I do not care whether its rare.
I care about
A. Book price
B. That dudes with laser rifles will use the damn things to stop others from taking them - ten dudes with a 3D6 MD laser rifle is kind like 3D6x10 MD! Almost like a boom gun! No, I don't imagine it's that easy for brodkil to steal these - if the brodkil can come en masse, why can't (especially given how much you rant the guns aren't rare) can't the gun owners be en masse as well? 6D6x10 MD!! Trying the 'oh, the brodkil the PC's always run into were the lucky ones who found just a few dudes and outnumbered them' runs into my sense of contrivance.
or that somehow used items being resold would have massive economic impact which again is not a given nor supported by the book material.

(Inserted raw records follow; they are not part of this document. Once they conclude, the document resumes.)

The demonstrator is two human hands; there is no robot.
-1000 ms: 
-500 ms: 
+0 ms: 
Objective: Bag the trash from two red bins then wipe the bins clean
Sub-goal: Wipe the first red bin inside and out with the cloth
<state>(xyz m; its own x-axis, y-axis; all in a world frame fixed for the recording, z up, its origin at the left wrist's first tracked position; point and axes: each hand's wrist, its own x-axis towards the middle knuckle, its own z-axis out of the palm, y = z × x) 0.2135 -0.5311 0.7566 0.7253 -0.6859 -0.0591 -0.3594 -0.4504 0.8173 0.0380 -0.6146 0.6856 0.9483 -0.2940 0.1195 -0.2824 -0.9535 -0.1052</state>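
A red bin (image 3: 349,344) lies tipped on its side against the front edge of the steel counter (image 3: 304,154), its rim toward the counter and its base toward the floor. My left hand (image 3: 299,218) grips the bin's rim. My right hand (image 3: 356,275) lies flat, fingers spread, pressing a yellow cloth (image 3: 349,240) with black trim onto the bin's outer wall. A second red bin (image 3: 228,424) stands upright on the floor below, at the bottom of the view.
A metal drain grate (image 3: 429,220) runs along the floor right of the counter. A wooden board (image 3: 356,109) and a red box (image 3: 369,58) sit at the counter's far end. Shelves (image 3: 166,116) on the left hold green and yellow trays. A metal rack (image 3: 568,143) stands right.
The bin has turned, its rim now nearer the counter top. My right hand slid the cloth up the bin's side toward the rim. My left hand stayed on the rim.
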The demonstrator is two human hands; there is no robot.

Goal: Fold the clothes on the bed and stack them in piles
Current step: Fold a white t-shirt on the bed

If the text says the people are dying of thirst and gives no hint of them drinking the water, they have to die of thirst. That's the argument, is it?
I know you minimised it down to just the PC's doing it at this point in your argument, so as to make the only resell effect you're talking about a minute one. If it were just the PC's reselling or gathering weapons, I would grant your point.
If you find the NPC you're using against the PC weak then given them the gear commonly expected of them, mages are going to be carrying around mainly magical items and Brodkil are going to be carrying around mainly technological items.
No, they are going to be carrying around what they could get - not necessarily what they want.
I think you and Nekira play in a way where NPC's have all the things they want. Okay. I just don't want to play that way. Call that a dreadful stubborn thing if you want.
If your motivation is to always keep the PC broke by ensuring they never have anything they can resell like keeping Brodkil basically naked in spite of them being a tech-using/favoring race well then there really isn't any room for a reasonable discussion since you're always going to find excuses for why 'oh no that's just too rare/impossible for them to have' even when they should have relatively easy access to it
I know this is your pet peeve. Unless you state how much money you'd want per session or combat or whatever, this sort of complaint is just annoying. It's you as a player, not your PC, who thinks you're owed something in real life as to what you can fill out in your credits section on your character sheet - okay, tell us exactly how much?
I started a campaign with the goal of 5th level - got there and then wanted to continue, so the next goal is 9th and one of them is very close. My players know what they want and told me - they wanted to continue.
If I were less confident though, I think it would be a not nice way to treat an unconfident GM by going on about game money as if something bad is happening, but never saying how much you actually want.
(after all you expect the people robbing other people to be better armed than those who aren't going around robbing people).
I'm not sure what this means? Yes, I do - you expect the robbers to be less well armed and armoured than those they rob? Is this a side effect of any number of RPG's and CRPG's where when you fight bandits in the woods your PC glows with magic crap while the robber has like a club or some crud?